Dazu gäbe es ein einfaches Konzept: Der Gewerbetreibende in der Stadt müsste verpflichtet werden, im Außenbezirk ein Warenpostfach zu unterhalten, an das die jeweiligen Lieferanten mit befreiender Wirkung anliefern können. Wir hätten den ungebündelten Verkehr dann bis zum Warenpostfach, und der jeweilige Betrieb müsste schauen, wie er seine Sendungen gebündelt und umweltverträglich zu sich in die Stadt bekommt.
Genau, wobei das nur funktioniert, wenn es auch beim Baurecht Bewegung gibt, der jeweilige Logistikdienstleister also am Stadtrand die nötigen Flächen bekommt. Bei Filialisten funktioniert das Konzept schon: Sie betreiben außerhalb der Stadt ihre Zentralläger, von denen die Ware gebündelt in die Stadt kommt.

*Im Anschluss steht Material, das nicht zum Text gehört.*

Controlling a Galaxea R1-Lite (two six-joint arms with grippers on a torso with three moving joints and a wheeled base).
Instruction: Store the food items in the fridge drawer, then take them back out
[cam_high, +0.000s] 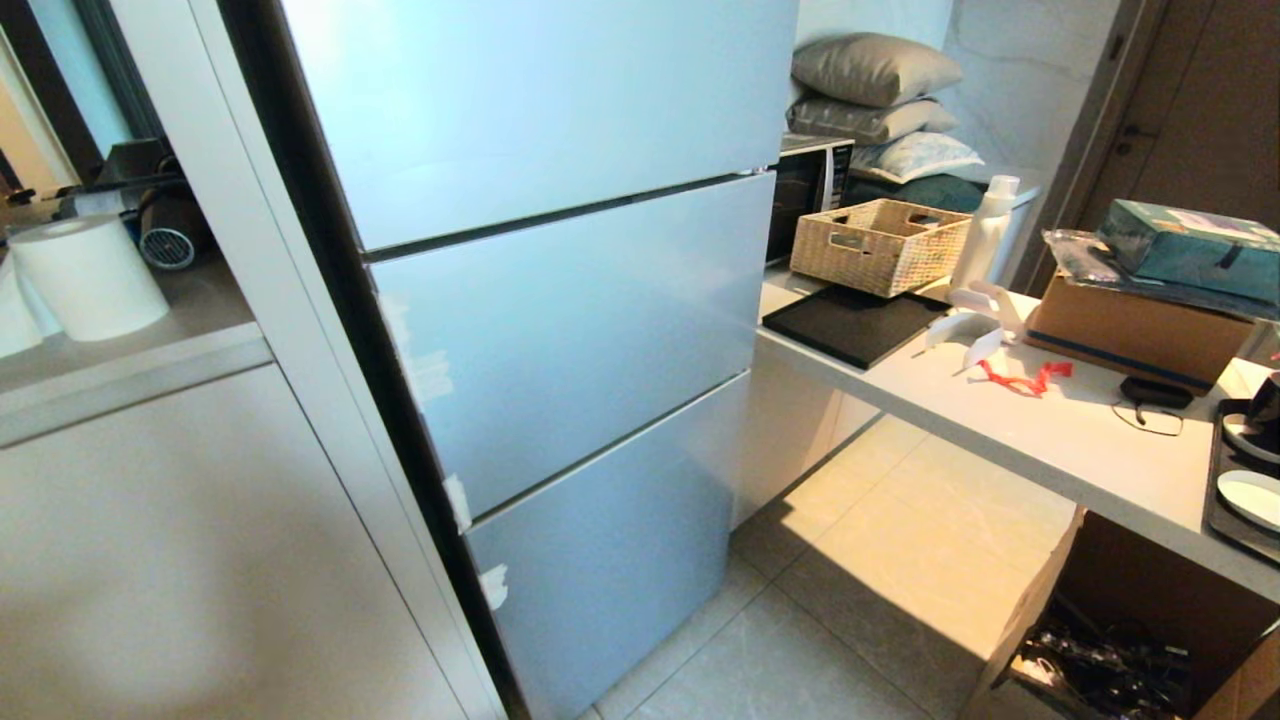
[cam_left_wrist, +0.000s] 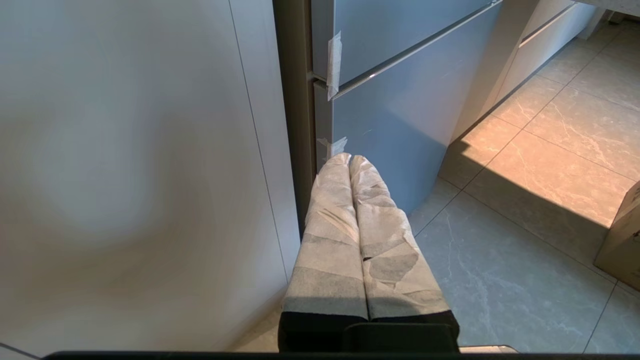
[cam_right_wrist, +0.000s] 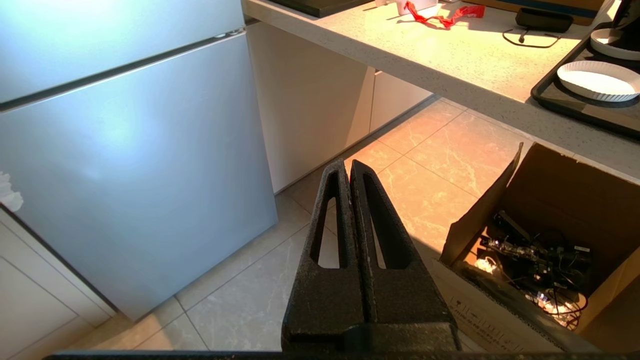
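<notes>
The pale blue-grey fridge (cam_high: 560, 330) stands in front of me with all its fronts closed, so the fridge drawer is hidden behind them. No food items show in any view. My left gripper (cam_left_wrist: 349, 159), its fingers wrapped in white tape, is shut and empty, low beside the fridge's lower left corner (cam_left_wrist: 325, 115). My right gripper (cam_right_wrist: 347, 167), with black slotted fingers, is shut and empty above the floor tiles, to the right of the fridge's bottom door (cam_right_wrist: 135, 165). Neither arm appears in the head view.
A white counter (cam_high: 1050, 430) runs to the fridge's right with a wicker basket (cam_high: 880, 245), a cardboard box (cam_high: 1135, 325), a red ribbon (cam_high: 1025, 378) and a dark tray (cam_right_wrist: 575, 102) with plates. Under it sits an open carton of cables (cam_right_wrist: 540, 255). White cabinets (cam_high: 180, 560) stand left.
</notes>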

Die Gewerbetreibenden in der Stadt haben bei der Logistik bisher ein Rundum-Sorglos-Paket. Es reicht ein Doppelklick und das Paket kommt direkt auf die Ladentheke. Deshalb dürfte es manch einer als unangenehm empfinden, wenn er seinen Warenfluss selbst organisieren müsste.

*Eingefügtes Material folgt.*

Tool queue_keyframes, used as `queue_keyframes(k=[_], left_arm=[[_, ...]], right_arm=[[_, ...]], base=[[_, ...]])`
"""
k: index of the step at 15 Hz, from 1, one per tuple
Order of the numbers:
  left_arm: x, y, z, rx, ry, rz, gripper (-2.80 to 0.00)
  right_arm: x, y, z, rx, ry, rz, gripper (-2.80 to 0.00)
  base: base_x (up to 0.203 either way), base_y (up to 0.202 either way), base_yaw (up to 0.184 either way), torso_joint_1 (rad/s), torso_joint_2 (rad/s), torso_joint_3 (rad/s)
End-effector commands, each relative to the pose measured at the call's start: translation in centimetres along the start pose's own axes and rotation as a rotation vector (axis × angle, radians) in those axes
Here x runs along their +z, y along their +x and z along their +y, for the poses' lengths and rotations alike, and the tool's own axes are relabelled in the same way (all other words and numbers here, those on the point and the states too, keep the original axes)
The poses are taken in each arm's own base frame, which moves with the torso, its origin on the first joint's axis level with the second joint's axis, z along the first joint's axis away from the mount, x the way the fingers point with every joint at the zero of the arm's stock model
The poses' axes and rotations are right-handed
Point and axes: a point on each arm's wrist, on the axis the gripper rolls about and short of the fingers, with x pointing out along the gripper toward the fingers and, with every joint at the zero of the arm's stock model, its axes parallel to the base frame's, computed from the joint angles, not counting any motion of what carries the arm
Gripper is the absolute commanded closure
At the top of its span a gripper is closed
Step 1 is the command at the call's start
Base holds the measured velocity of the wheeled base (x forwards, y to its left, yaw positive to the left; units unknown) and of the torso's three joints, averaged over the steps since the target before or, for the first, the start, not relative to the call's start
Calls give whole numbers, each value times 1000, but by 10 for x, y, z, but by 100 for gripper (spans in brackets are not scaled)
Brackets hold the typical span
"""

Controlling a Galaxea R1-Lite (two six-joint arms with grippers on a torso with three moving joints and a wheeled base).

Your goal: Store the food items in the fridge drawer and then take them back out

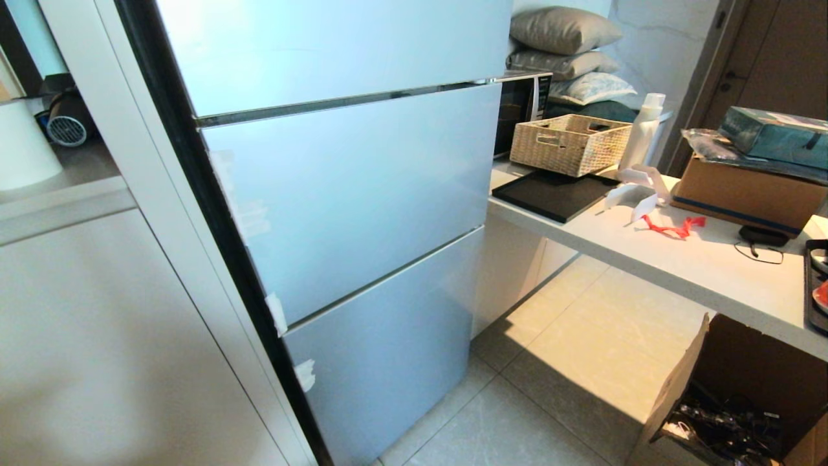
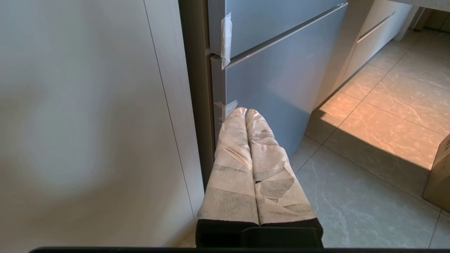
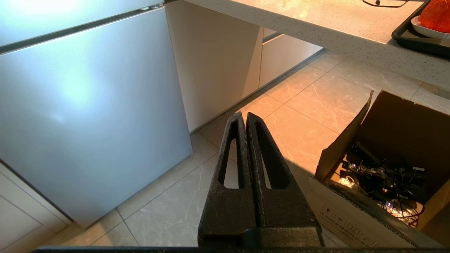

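Currently both my paper-wrapped left gripper (image 2: 245,111) and black right gripper (image 3: 245,116) hang pinched closed and empty, since the pale-blue glossy fridge (image 1: 349,194), filling the frame's centre, is unopened.

The left gripper (image 2: 245,111) is wearing creased white tape wound over both long fingers (image 2: 232,168), with black showing at their base. The right gripper (image 3: 245,116) is showing bare matte-black fingers (image 3: 270,196), each tapering and pierced by one long slot.
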Motion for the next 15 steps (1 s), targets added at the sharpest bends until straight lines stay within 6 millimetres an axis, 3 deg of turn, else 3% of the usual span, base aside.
queue_keyframes(k=[1, 4, 6, 8, 11, 15], left_arm=[[0, 0, 0, 0, 1, 1, 0], [4, -1, 0, 3, 8, -17, 0], [41, -11, -1, -28, 0, -133, 0], [73, -4, -1, -64, -46, -104, 0], [117, 42, -2, -102, -232, 41, 0], [143, 129, -6, -121, -479, 117, 0]], right_arm=[[0, 0, 0, 0, 0, 1, 0], [0, 0, 0, 0, 0, 1, 0], [0, 0, 0, 0, 0, 1, 0], [0, 0, 0, 0, 0, 1, 0], [0, 0, 0, 0, 0, 1, 0], [0, 0, 0, 0, 0, 1, 0]], base=[[0, 0, 0, 0, 0, 0], [0, 0, 0, 0, 0, 0], [0, 0, 0, 0, 0, 0], [0, 0, 0, 0, 0, 0], [0, 0, 0, 0, 0, 0], [0, 0, 0, 0, 0, 0]])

Aber ja. Der Einzelhändler könnte sich doch mit seinem Nachbarn zusammenschließen und den Citylogistiker beauftragen, ihn zum Beispiel morgens um 9 und nachmittags um 17 Uhr aus seinem Warenpostfach zu beliefern. So wie man einen Briefkasten einrichtet, damit der Postbote nicht bis in den siebten Stock steigen muss, so müssten die Gewerbetreibenden ein Warenpostfach einrichten. Nur so lässt sich in einer Wettbewerbswirtschaft der Güterverkehr in die Stadt bündeln.
Zur Person
Roland Rüdinger (53) ist seit 1999 Geschäftsführer der Rüdinger Spedition in Krautheim, er ist verheiratet und hat zwei Kinder. Gewerbepolitisch engagiert sich der Unternehmer als Vorsitzender des Verkehrsausschusses der IHK Heilbronn-Franken, als Vizepräsident des Verbands Spedition und Logistik Baden-Württemberg, als stellvertretender Vorsitzender im Fachausschuss Landverkehre des Deutschen Speditions- und Logistikverbands und als Mitglied des DIHK-Verkehrsausschusses
Lang-Lkw im Einsatz
Standard gibt es im Fuhrpark der Rüdinger Spedition nicht – maximal den gemeinsamen Anspruch an die Fahrzeuge, damit XXL-Stückgut zu befördern. Die rund 140 eigenen Lkw umfassen Planentieflader ebenso wie Ultraleichtfahrzeuge mit zwölf Tonnen oder verlängerte Sattelauflieger mit 14,90 Meter Länge. Vor Jahren schon hatte sich Geschäftsführer Roland Rüdinger bemüht, die Flotte um den einen oder anderen Lang-Lkw anzureichern und bereits eine entsprechende Masterarbeit in Auftrag gegeben. Durch die Freigabe der A 81 in Baden-Württemberg nimmt Rüdinger seit 2. März am Feldversuch teil. Auf der noch nicht freigegebenen Zufahrt vom Firmensitz Krautheim zur Autobahn– eine Entfernung von 18 Kilometern – ist der Lang-Lkw konventionell unterwegs, aufgeteilt als Motorwagen und Sattelzug. Auf einem Parkplatz an der Autobahn wird zusammengesattelt. Die Streckenfreigabe dürfte in Bälde erfolgen. Rüdinger hat die Strecke von Krautheim zum Kombiterminal Schweinfurt zur Aufnahme ins Positivnetz beantragt.